▶ **Work request**
The line with "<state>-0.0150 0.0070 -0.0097" marks the start; write out that line and all following lines through the end of the listing, exactly.

▶ **Given material**
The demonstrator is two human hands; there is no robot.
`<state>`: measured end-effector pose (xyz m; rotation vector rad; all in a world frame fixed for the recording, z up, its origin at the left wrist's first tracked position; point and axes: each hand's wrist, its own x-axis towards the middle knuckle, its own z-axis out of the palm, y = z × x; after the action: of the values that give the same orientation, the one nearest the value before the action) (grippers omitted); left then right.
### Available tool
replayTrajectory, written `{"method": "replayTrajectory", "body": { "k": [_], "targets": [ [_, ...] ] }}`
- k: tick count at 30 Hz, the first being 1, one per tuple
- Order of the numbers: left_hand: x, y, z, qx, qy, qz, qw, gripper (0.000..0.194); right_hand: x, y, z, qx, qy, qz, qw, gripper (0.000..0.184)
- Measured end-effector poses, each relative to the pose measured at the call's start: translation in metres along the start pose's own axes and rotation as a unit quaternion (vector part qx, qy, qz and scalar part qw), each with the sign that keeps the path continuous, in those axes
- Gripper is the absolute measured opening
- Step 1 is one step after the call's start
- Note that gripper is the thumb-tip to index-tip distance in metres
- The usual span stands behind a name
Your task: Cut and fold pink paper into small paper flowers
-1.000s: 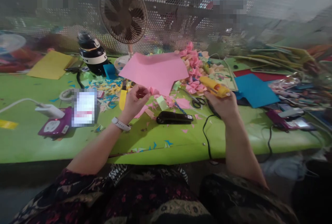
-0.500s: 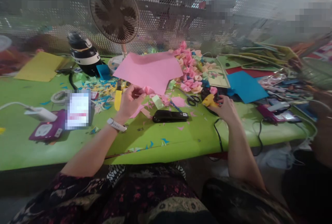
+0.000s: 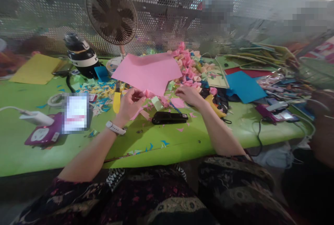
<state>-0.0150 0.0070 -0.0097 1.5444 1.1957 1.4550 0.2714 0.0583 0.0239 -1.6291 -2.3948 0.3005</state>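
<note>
Illumination: moderate, cool; brightest patches upper right, beyond a grey perforated metal screen (image 3: 148, 23). Glare: pale sheen, right front of the glossy green surface (image 3: 188, 134). White rectangular phone screen (image 3: 75, 113): glowing, pixelated. Upper background: hazy, further pixel blocks. Lower edge: dark. Sides: blurred, stretched. Centre: clearer.

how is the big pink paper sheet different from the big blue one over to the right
The pink sheet shows larger in the view than the blue sheet. The pink sheet has a notch at its right side, while the blue sheet's visible edges look straight. The left hand is at the pink sheet's near edge; no hand touches the blue sheet. Both are plain, single-colour paper.
</note>
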Motion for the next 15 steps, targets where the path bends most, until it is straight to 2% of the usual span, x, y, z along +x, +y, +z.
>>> {"method": "replayTrajectory", "body": {
  "k": [3,7,15],
  "targets": [
    [0.000,-0.002,0.000,-0.002,-0.005,0.003,1.000,0.014,0.016,0.003,0.012,0.010,-0.021,-0.005,1.000,0.015],
    [-0.001,-0.002,-0.001,-0.005,-0.013,0.007,1.000,0.014,0.020,0.010,0.022,0.007,-0.023,0.000,1.000,0.014],
    [-0.002,-0.001,0.000,0.012,-0.019,0.001,1.000,0.014,0.021,0.008,0.027,0.018,-0.014,0.004,1.000,0.013]
  ]
}}
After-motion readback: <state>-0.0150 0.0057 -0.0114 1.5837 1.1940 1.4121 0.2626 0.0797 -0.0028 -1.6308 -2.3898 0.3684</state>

▶ **The answer**
<state>-0.0150 0.0070 -0.0097 1.5444 1.1957 1.4550 0.2714 0.0583 0.0239 -1.6291 -2.3948 0.3005</state>
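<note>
Illumination: moderate, cool; brightest patches upper right, beyond a grey perforated metal screen (image 3: 148, 23). Glare: pale sheen, right front of the glossy green surface (image 3: 188, 134). White rectangular phone screen (image 3: 75, 113): glowing, pixelated. Upper background: hazy, further pixel blocks. Lower edge: dark. Sides: blurred, stretched. Centre: clearer.

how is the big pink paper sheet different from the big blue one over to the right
The pink sheet shows larger in the view than the blue sheet. The pink sheet has a notch at its right side, while the blue sheet's visible edges look straight. The left hand is at the pink sheet's near edge; no hand touches the blue sheet. Both are plain, single-colour paper.
</note>
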Motion for the next 15 steps, targets where the path bends most, until it is straight to 2% of the usual span, x, y, z along +x, +y, +z.
>>> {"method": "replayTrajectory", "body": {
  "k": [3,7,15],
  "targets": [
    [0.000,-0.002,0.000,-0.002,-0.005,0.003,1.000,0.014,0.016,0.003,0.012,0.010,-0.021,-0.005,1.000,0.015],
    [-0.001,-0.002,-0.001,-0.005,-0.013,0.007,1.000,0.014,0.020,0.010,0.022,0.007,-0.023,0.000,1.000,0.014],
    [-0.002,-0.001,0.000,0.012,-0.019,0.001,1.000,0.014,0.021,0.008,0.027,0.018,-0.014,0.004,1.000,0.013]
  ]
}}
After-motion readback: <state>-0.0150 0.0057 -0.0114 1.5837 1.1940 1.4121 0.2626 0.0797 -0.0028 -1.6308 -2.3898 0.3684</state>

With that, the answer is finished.